Galway City Council, Galway Chamber and Galway City Partnership in association with Access for All, have launched a call for both businesses and members of the public to consider the challenges faced by people with disabilities, including those with visual impairment and those with mobility issues, as a result of the new social distancing regime we all now find ourselves having to adapt to.
The request comes following a meeting between members of the Galway City Council Mobility Team and Access for All to discuss issues people with disabled people can face on a daily basis due to necessary social distancing measures.
“While these new arrangements pose difficulties for all of us, they often pose more significant challenges for people with disabilities. Many people with a disability plan out their journey around the city in advance and have a regular routine in place, and any unexpected change or unnecessary obstacle to this can have a significant impact on someone’s day” commented Marian Maloney from Access for All.
“There are 11,000 people living in Galway City living with a disability. In addition to this, many older persons have mobility challenges. Many of these have spent the past 3 months cocooning as a result of government recommendations and are nervous as they emerge back into society and our city. As much as 13.5% of the population of Ireland have a disability, it is likely that a significant number of domestic visitors to Galway City this summer will have mobility challenges and each and every one of these people are customers and consumers.” said Mayor of Galway City, Cllr. Mike Cubbard.
The general public are being asked to have consideration for the additional challenges faced by people with disabilities as they try to deal with measures and restrictions resulting from COVID-19 Health Emergency, by considering the following points:
- Avoid parking in parking spaces designated for people with disabilities
- Avoid blocking footpaths with illegal parking
- Recognise that not all disabilities are visible and that some people may have difficulty seeing signage and judging distances
- Allow time and space to people with disabilities in queues for public transport
- Be considerate of the fact that guide dogs are not trained to socially distance
- Verbal communication is essential and can avoid miscommunication and confusion
‘While businesses are struggling through the worst economic shock of their lives, many owners and their staff accept that there are those who the experience of coming into town and trying to move about as normal is all the more challenging. This initiative shines a light on some of what we’ve taken for granted, the unique physical and sensory capabilities individuals live with and the changes to our society as we now know them’ said Kenny Deery, CEO Galway Chamber.
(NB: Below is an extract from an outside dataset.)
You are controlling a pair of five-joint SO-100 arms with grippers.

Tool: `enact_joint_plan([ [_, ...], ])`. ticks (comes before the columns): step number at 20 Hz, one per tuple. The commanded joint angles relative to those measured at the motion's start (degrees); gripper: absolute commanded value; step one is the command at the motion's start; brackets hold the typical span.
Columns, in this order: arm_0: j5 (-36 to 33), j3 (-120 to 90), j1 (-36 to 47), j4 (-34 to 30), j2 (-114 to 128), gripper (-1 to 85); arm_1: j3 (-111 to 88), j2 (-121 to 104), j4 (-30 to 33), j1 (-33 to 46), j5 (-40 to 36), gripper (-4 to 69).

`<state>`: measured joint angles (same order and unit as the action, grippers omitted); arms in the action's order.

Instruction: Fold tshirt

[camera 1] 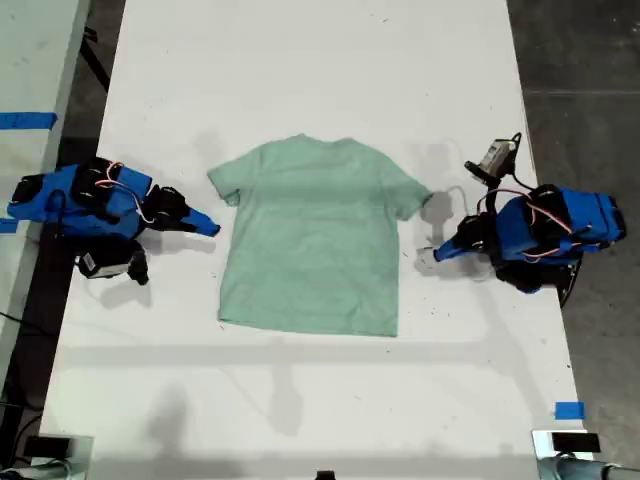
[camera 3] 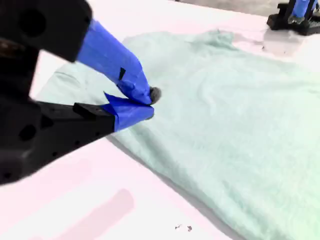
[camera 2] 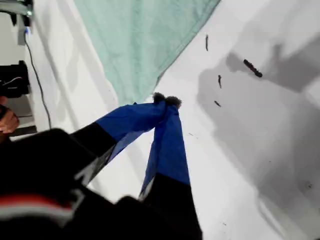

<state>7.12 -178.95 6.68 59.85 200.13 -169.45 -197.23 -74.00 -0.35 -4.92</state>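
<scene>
Pinched tip to tip, holding nothing: my first gripper (camera 2: 165, 102), blue-taped wedges just short of a corner of the tshirt (camera 1: 315, 240). Likewise closed (no cloth visibly caught) above a sleeve: my second gripper (camera 3: 147, 103). Spread flat on the white table (camera 1: 300, 60), soft, mint, faintly wrinkled.
</scene>
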Motion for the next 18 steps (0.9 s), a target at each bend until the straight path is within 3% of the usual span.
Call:
enact_joint_plan([
  [1,0.44,11.6,0.79,0.18,-8.17,0.1,13.71,13.01,-0.79,2.11,-3.69,-0.8],
  [4,-6.24,32.17,5.45,6.59,-30.23,0.1,29.62,30.15,-3.87,8.09,-12.57,-0.8],
  [10,-25.75,66.27,22.15,24.08,-63.02,0.1,54.23,51.33,-17.23,24.35,-30.94,-0.8],
  [18,-40.78,83.85,37.35,31.82,-79.1,0.1,73.21,70.93,-20.48,37.18,-47.11,-0.8],
])
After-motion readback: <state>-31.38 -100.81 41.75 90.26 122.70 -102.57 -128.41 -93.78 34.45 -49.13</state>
Some of the measures businesses are being asked to consider are:
- Installing hand sanitisers for the public to use at a level that takes wheelchair users into account
- Making staff aware of the issues faced by people with disabilities in relation to signage and queuing and to be cognisant of potentially hidden disabilities
- Ensuring any new measures introduced, in-store or on-street do not have an impact on the accessibility of the business
- Making sure accessible toilets are opened and available
Improving the accessibility of a medieval city such as Galway will take a collective effort by us all, but can certainly be helped by taking a few extra moments to consider the difficulties faced by disabled people.